Task to carry out -> Repeat only the lines below that run from the line with "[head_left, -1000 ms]" to the line with "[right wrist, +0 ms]", ends included; skip every picture.

Raw data ->
^^^^^^^^

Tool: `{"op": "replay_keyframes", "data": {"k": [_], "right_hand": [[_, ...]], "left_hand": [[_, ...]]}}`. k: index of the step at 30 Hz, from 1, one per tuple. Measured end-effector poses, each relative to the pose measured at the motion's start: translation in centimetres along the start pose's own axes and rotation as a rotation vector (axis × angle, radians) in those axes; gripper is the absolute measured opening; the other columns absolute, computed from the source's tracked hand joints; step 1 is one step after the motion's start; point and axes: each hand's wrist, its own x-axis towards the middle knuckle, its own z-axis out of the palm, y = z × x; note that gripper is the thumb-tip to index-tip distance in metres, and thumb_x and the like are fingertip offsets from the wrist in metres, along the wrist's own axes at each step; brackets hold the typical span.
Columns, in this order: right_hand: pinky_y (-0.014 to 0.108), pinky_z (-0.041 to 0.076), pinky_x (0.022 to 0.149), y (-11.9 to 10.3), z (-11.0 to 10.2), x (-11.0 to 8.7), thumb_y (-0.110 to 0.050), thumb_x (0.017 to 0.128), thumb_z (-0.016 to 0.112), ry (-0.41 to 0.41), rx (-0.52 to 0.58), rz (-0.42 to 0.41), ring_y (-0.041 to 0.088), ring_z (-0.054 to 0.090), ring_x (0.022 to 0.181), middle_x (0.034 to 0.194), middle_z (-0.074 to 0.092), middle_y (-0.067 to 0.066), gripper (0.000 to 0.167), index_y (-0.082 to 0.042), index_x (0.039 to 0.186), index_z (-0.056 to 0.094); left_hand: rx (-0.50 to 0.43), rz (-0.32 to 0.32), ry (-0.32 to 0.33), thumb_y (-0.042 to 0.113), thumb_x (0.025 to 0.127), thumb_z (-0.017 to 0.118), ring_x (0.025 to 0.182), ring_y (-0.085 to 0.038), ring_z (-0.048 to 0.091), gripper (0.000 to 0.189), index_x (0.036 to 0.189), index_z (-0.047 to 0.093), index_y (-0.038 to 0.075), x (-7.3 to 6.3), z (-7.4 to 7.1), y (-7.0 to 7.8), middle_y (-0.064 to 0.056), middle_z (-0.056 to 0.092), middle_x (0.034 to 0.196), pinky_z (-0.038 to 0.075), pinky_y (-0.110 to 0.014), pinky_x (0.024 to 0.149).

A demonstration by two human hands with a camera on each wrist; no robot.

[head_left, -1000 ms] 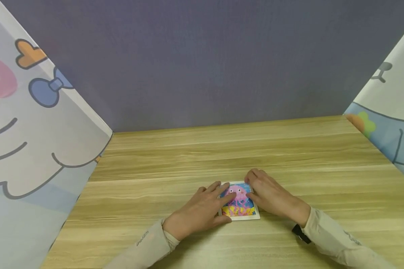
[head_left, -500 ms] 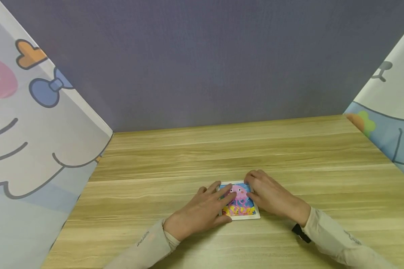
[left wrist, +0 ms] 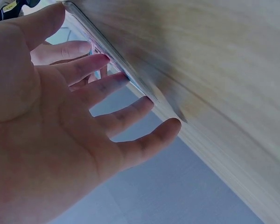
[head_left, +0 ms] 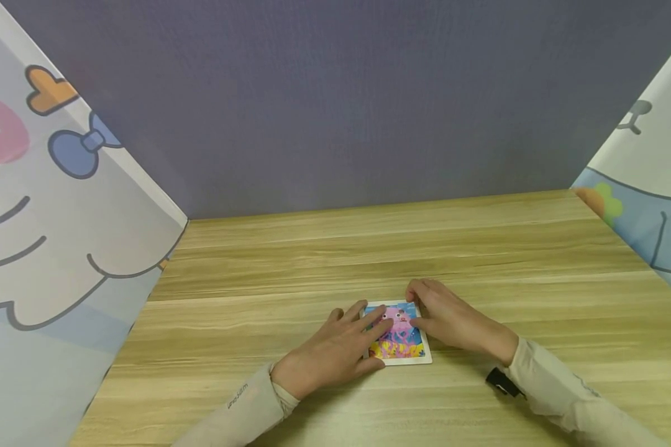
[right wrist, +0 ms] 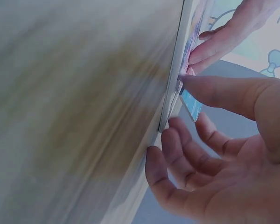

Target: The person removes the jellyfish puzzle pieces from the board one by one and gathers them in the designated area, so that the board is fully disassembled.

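A small square jellyfish picture puzzle in a white frame lies flat on the table. My left hand rests across its left side with fingers spread and straight, the thumb at the near edge; the left wrist view shows the left palm facing the puzzle's edge. At the far right corner is my right hand. In the right wrist view its thumb and index finger pinch a thin blue puzzle piece, which stands tilted up from the frame. The other fingers of the right hand curl beyond the frame's edge.
The wood-grain table stretches out around the puzzle. A grey-blue panel rises behind it, with cartoon-printed walls at the left and right. A black strap end hangs from the right wrist.
The jellyfish's right-hand part now looks tilted and shifted under my right hand, which has moved very slightly. My left hand stays in place.
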Motion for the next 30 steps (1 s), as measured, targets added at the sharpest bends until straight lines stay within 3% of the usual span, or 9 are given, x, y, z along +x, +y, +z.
{"op": "replay_keyframes", "data": {"k": [5, 15, 30], "right_hand": [[0.024, 0.048, 0.063, 0.2, -0.5, 0.2, 0.001, 0.087, 0.072, -0.025, 0.107, -0.018, 0.007, 0.054, 0.073, 0.08, 0.06, -0.006, 0.021, -0.01, 0.096, 0.057], [0.024, 0.05, 0.064, 0.5, -0.9, 0.2, 0.002, 0.087, 0.071, -0.017, 0.136, -0.054, 0.004, 0.057, 0.072, 0.081, 0.065, -0.006, 0.021, -0.011, 0.096, 0.058], [0.026, 0.05, 0.065, 1.0, -2.4, 0.2, -0.002, 0.09, 0.07, 0.006, 0.14, 0.027, 0.008, 0.06, 0.075, 0.083, 0.066, -0.003, 0.016, -0.012, 0.097, 0.059]], "left_hand": [[-0.037, 0.0, -0.009, 0.054, 0.099, 0.05, 0.144, -0.037, 0.033, 0.062, 0.156, 0.033, 0.035, 0.0, 0.0, 0.0, -0.004, 0.031, 0.161, 0.042, -0.059, 0.103], [-0.028, -0.001, -0.026, 0.053, 0.1, 0.05, 0.145, -0.036, 0.031, 0.06, 0.155, 0.033, 0.037, -0.1, 0.0, -0.1, -0.003, 0.029, 0.162, 0.041, -0.059, 0.104], [-0.006, -0.009, -0.036, 0.054, 0.1, 0.05, 0.146, -0.036, 0.031, 0.061, 0.156, 0.032, 0.036, 0.0, 0.0, 0.2, -0.003, 0.029, 0.162, 0.042, -0.058, 0.104]]}}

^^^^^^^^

Exercise answer ->
[head_left, -1000 ms] 
[head_left, -500 ms] 
[left wrist, +0 ms] 
[head_left, +0 ms] 
[right wrist, +0 ms] 

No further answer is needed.